IS. Deux questions. Que pensez-vous à propos du passage de l’écriture du tatar de l’alphabet cyrillique à l’alphabet latin? Les lettres des alphabets latins ou cyrilliques sont-elles suffisantes pour exprimer tous les phonèmes du tatar ?

FG. A un moment j'ai été l'un des partisans de l’écriture du tatare avec l’alphabet latin. Mais après tous les obstacles mis par le gouvernement fédéral, je pense qu'aujourd'hui, ce n’est pas un changement si important pour la langue tatare que d’utiliser l'alphabet latin. En revanche il faut ajouter trois lettres manquantes à l’alphabet actuel tatar, fait sur la base de l’alphabet cyrillique et composé de 38 lettres, pour avoir un alphabet tatar complet. C’est nécessaire pour obtenir une organisation précise et complète de la structure sonore de la langue. Il faut faire quelque chose, on ne peut pas laisser notre alphabet entre deux eaux.
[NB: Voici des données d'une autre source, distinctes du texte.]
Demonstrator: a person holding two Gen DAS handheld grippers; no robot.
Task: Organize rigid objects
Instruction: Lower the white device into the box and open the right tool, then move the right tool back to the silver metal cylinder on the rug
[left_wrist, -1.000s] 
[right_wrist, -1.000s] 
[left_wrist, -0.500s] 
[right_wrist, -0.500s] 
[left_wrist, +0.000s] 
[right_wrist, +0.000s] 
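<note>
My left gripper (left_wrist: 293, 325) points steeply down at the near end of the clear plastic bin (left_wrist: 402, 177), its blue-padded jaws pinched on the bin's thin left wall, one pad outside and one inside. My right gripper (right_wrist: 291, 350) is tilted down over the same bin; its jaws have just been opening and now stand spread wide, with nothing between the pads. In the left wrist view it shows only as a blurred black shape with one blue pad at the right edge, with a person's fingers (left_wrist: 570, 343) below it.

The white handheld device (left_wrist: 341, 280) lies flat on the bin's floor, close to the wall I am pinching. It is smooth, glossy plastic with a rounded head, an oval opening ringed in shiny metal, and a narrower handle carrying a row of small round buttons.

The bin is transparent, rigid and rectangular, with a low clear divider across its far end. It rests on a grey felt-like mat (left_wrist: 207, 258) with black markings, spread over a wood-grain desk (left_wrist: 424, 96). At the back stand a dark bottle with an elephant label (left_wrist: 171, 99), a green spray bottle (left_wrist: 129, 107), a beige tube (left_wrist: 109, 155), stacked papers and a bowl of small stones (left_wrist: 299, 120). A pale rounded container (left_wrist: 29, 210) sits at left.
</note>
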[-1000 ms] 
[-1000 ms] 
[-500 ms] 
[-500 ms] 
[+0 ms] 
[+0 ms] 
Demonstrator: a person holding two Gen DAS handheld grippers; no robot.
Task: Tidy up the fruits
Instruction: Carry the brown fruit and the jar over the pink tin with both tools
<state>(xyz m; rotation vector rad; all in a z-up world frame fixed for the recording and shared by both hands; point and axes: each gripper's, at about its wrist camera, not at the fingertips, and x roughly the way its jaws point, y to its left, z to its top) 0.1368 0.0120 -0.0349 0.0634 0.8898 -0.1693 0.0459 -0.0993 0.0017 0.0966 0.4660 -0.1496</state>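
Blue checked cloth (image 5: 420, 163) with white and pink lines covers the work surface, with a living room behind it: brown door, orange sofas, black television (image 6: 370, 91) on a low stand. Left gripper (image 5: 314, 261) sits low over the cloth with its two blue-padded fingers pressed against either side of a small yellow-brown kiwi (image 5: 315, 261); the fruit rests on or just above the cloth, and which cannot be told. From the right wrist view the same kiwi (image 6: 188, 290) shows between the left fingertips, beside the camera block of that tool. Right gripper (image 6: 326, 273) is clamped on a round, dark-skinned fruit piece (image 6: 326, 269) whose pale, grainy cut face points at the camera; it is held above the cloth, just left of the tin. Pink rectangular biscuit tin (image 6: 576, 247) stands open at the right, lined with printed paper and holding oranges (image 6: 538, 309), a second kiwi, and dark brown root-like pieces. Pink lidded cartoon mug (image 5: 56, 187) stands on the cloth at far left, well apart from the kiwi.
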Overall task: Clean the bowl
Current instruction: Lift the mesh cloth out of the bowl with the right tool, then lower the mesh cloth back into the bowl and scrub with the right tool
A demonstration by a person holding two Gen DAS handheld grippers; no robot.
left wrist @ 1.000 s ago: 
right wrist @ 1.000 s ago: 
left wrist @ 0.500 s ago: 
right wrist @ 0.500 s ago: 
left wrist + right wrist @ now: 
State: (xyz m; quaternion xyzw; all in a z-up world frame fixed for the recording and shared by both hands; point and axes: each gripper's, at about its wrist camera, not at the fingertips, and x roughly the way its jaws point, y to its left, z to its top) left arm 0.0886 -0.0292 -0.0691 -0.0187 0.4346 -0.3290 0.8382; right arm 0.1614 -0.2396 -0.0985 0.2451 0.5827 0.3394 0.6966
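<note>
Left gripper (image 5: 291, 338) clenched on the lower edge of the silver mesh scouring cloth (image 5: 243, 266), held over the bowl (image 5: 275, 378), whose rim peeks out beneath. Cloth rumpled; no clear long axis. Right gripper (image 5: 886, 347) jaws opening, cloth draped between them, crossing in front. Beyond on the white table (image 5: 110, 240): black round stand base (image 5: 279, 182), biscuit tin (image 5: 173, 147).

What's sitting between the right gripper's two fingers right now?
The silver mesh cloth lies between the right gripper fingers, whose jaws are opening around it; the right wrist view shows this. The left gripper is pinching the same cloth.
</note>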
Peut-être, qu’au fil du temps, la question du passage à l'alphabet latin reviendra.

Au minimum, il faudrait prendre la lettre « w » de l’alphabet latin et également rajouter deux lettres manquantes à l’alphabet cyrillique que sont « қ » et « ғ », obtenus par modification graphique de lettres cyrilliques.

On aurait alors un affichage harmonieux de tous les écrits et de leurs sons. Et peut-être qu’ainsi toutes les frictions en débat concernant orthographe et autre disparaîtraient.

Cependant, pendant les périodes soviétiques et plus récentes nous devons prendre en considération le fait qu’une énorme bibliothèque de littérature tatare a été écrite avec l'alphabet cyrillique, ce qu’il ne faudrait quand même pas perdre...

IS. Que faudrait-il faire pour que la langue tatare soit réellement une des deux langues officielles de l'état?

FG. Cette question est très difficile et douloureuse. Il faut la considérer dans trois domaines: la politique linguistique, la situation linguistique et l'éducation. Actuellement, dans aucun de ces domaines il n’y a d’avancées pour la préservation et le développement de la langue tatare.

Suite à l'adoption de bonnes lois sur les langues par le Tatarstan, ainsi que des programmes de conservation et de développement de la langue tatare et des autres langues locales des peuples de notre république, le gouvernement fédéral (gouvernement de Moscou, ndt) a présenté des amendements à ces lois sur les langues, qui ont eu pour effet de bloquer la possibilité pour le peuple tatar de bien maintenir et développer sa propre langue.

Ces amendements ont exclu la possibilité de passer des examens d’entrée dans les universités et dans tout autre enseignement supérieur en tatar. A l’école (primaire et secondaire, ndt) la possibilité d’un enseignement en langue tatare, à temps plein, pour tous les sujets à été réduite. Par conséquent, actuellement, il y a une grande inégalité pour la situation linguistique entre le russe et le tatar…

Pour remédier à cette situation il faudrait que dans les écoles tatares (primaires et secondaires, ndt) l’obligation de passer « l’examen unifié d’état » pour accéder aux études supérieures soit abrogée.

Il faudrait également que dans les écoles russes du Tatarstan l'étude de la langue et de la culture tatare soit introduite.

Il faudrait aussi que toute la documentation officielle du Tatarstan soit faite en tatar et pas seulement en russe.

Ce qui serait également très important est, non pas de réduire, mais au contraire d’augmenter le nombre des médias en tatar : chaînes de télévision et de radio, journaux, magazine. Il est nécessaire que la télévision et la radio diffusent les informations utiles, intéressantes, quotidiennes et/ou d'actualité en tatar et pas seulement à petites doses comme à ce jour...

Toutes ces mesures renforceraient le statut de la langue tatare comme une des langues officielles du Tatarstan et contribueraient à la relance et au développement de la langue tatare dans tous ses aspects.